My Own Hair

My Amazing Natural Hair Journey

“Good Hair”

I finally watched the Chris Rock movie “Good Hair” and thought it was very interesting and informative. I would highly recommend you watch it even if you have no interest in going natural or wearing weaves and wigs. Kudos to him for delving into a topic that’s been long talked about, but never discussed so openly in our community. In true Chris Rock fashion, you get a shot of hilarious truth sprinkled with loads of mind-blowing stats about the economic benefits of the hair biz. If you think you have an interest in the industry, you might want to dive right in to get a piece of the pie.  There is real money to be made.

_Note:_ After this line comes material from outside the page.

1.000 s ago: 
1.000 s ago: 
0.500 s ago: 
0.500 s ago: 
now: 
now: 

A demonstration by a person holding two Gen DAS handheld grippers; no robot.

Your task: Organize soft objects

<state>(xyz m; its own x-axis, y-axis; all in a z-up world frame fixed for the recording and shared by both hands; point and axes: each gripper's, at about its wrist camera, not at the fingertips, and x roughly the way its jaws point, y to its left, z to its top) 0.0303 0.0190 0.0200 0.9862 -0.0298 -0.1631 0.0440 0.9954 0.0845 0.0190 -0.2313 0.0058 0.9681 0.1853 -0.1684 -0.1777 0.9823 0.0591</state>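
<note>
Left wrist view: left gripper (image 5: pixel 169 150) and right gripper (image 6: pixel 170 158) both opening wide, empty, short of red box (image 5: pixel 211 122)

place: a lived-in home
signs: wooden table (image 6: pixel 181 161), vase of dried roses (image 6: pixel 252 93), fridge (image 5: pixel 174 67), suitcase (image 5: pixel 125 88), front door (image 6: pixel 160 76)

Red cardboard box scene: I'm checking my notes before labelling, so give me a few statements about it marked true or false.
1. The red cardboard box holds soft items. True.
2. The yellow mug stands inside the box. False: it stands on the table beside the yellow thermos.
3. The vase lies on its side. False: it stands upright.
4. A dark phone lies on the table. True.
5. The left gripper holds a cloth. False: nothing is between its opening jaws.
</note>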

Seriously, I’m also amazed at some of the lengths we go and prices we pay to make our heads look what we perceive as  “gorgeous,” which normally translates into a straight or wavy style right out of the glamour magazines. We are not alone here in Birmingham, Alabama though. Hollywood actresses prominently sport straight and wavy wigs and weaves. There is one scene in which Chris Rock takes a bag full of hair, featuring tightly coiled curls, into beauty supply shops. All flatly rejected this hair type saying it wouldn’t sell. Could that explain why some African-American women have a disdain for their hair in its natural state? I think it’s safe to say it’s perceived that the “straighter” the hair, the “better” it is. So guess what happens if you don’t fall into this category? You’re perceived as having “bad” hair…hence the foundation of the good hair vs. bad hair debate. I held this belief for a long time as well. 

Chris Rock’s documentary shows that one of the origins of this “good” hair is India. He even showed scenes from some of the women’s hair-cutting rituals, spawning from their belief that God is pleased with them sacrificing their hair.  ARE YOU SERIOUS? It certainly puts a different slant on it knowing this background, but trust me when I tell you, I’m not knocking it one bit. I chose to buy wigs over the past year while I allowed my own hair to transition to its natural state. Those 3 full wigs that I’ve used have served me well. I spent around $30 each for the first two and $50 for the one I’m currently wearing. I believe I can be economical and sassy with my do, if you know what I mean:)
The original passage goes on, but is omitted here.